:: Task description ::
Go through the data below and return each line containing the word "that".

*** Opening of Information provided ***

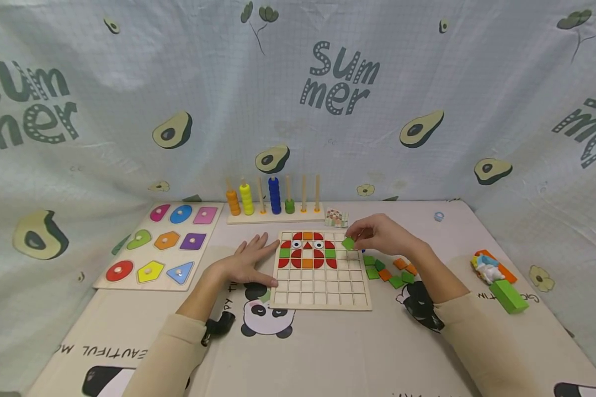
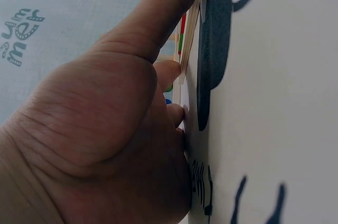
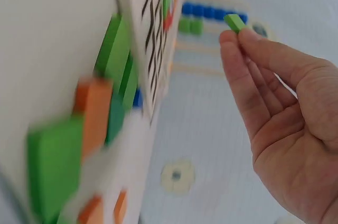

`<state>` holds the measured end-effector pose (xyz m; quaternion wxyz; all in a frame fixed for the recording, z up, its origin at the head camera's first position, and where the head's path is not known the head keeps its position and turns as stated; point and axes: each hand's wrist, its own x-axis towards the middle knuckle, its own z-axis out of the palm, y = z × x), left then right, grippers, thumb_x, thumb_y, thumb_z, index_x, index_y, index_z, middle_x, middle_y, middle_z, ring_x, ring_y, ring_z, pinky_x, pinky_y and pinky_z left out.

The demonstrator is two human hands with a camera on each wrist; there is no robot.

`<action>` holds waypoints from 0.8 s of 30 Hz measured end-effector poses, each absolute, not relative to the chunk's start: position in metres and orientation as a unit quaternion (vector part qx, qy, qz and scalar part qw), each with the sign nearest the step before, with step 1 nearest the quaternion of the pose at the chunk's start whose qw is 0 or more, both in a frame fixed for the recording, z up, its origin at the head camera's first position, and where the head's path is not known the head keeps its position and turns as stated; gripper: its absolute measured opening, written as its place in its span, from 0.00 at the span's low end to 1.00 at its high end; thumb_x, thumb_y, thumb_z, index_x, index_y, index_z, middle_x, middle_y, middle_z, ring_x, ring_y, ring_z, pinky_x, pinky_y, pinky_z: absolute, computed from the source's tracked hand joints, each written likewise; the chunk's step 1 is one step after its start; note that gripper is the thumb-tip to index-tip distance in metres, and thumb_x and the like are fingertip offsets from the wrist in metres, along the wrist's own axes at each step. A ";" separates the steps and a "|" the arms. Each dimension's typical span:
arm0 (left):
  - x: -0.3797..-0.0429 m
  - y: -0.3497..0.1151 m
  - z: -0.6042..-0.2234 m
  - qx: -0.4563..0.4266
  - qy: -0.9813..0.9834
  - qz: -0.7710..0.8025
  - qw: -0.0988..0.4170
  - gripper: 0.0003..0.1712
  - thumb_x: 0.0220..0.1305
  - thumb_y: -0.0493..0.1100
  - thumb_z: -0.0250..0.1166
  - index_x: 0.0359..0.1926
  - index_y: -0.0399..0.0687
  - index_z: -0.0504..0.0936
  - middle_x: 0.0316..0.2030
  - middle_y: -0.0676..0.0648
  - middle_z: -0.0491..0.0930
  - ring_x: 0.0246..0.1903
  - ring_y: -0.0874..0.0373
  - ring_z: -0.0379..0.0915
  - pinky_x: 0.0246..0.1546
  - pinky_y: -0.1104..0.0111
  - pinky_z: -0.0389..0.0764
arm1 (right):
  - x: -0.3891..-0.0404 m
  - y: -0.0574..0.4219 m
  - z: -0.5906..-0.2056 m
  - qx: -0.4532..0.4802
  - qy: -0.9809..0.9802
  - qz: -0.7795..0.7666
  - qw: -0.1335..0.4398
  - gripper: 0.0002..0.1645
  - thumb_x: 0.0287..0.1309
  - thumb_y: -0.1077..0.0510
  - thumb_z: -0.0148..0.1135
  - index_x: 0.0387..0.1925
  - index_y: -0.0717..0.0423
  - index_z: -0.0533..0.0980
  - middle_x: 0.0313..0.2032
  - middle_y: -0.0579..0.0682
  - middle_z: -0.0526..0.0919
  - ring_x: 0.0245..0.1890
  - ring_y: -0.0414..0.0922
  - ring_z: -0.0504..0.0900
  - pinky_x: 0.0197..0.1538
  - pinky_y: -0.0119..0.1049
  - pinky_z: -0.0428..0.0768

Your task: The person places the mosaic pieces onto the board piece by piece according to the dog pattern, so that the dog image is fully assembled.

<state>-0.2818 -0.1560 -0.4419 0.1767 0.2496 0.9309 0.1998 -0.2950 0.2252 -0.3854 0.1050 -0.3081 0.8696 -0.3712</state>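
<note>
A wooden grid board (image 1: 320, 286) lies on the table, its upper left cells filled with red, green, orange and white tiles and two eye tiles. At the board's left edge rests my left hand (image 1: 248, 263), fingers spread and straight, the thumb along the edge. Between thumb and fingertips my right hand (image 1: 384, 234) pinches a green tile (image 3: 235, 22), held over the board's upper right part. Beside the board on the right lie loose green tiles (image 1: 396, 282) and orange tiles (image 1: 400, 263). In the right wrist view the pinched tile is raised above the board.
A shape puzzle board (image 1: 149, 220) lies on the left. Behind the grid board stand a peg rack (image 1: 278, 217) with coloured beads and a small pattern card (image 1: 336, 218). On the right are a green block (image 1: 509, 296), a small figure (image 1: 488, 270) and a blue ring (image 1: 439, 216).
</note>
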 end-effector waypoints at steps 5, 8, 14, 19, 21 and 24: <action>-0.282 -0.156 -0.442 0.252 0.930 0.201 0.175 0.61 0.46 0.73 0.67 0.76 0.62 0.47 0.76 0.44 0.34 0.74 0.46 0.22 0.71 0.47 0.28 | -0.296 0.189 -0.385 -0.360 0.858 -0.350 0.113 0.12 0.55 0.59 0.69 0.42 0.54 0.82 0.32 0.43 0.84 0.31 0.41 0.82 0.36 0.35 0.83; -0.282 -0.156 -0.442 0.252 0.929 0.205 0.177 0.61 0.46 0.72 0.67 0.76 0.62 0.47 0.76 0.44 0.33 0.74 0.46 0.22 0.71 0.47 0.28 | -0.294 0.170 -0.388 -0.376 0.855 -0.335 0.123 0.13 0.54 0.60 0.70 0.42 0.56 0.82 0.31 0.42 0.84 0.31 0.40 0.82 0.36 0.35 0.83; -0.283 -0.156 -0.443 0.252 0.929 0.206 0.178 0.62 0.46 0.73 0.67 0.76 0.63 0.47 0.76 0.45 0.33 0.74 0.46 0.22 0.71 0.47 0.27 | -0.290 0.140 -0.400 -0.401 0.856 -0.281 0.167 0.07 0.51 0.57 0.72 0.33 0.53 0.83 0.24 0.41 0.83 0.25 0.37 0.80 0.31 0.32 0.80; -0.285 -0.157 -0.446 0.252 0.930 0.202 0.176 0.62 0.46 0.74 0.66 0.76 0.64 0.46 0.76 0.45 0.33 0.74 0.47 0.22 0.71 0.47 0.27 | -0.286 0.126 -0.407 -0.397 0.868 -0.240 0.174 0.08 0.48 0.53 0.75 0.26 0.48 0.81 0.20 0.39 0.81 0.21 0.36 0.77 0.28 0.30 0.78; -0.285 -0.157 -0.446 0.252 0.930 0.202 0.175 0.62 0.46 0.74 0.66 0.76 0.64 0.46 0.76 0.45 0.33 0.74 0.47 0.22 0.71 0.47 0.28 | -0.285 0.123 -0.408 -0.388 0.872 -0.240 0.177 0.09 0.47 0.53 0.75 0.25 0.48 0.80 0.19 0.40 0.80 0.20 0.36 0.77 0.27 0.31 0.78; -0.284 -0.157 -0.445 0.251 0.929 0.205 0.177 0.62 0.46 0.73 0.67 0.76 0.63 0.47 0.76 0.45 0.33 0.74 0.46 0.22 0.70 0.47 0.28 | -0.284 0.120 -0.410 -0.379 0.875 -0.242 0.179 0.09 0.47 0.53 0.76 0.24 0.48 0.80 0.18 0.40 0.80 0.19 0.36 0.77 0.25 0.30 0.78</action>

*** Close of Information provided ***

:: Exercise result ::
`<action>` holds waypoints from 0.8 s of 30 Hz measured end-effector poses, each absolute, not relative to the chunk's start: position in metres and orientation as a unit quaternion (vector part qx, qy, qz and scalar part qw), each with the sign nearest the step before, with step 1 nearest the quaternion of the pose at the chunk's start whose qw is 0 or more, both in a frame fixed for the recording, z up, its origin at the head camera's first position, and where the head's path is not known the head keeps its position and turns as stated; gripper: its absolute measured opening, written as its place in its span, from 0.00 at the span's low end to 1.00 at its high end; thumb_x, thumb_y, thumb_z, index_x, index_y, index_z, middle_x, middle_y, middle_z, ring_x, ring_y, ring_z, pinky_x, pinky_y, pinky_z: absolute, computed from the source's tracked hand joints, each written likewise; the chunk's step 1 is one step after its start; note that gripper is the thumb-tip to index-tip distance in metres, and thumb_x and the like are fingertip offsets from the wrist in metres, along the wrist's own axes at each step. A ";" separates the steps and a "|" the arms. Each dimension's typical span:
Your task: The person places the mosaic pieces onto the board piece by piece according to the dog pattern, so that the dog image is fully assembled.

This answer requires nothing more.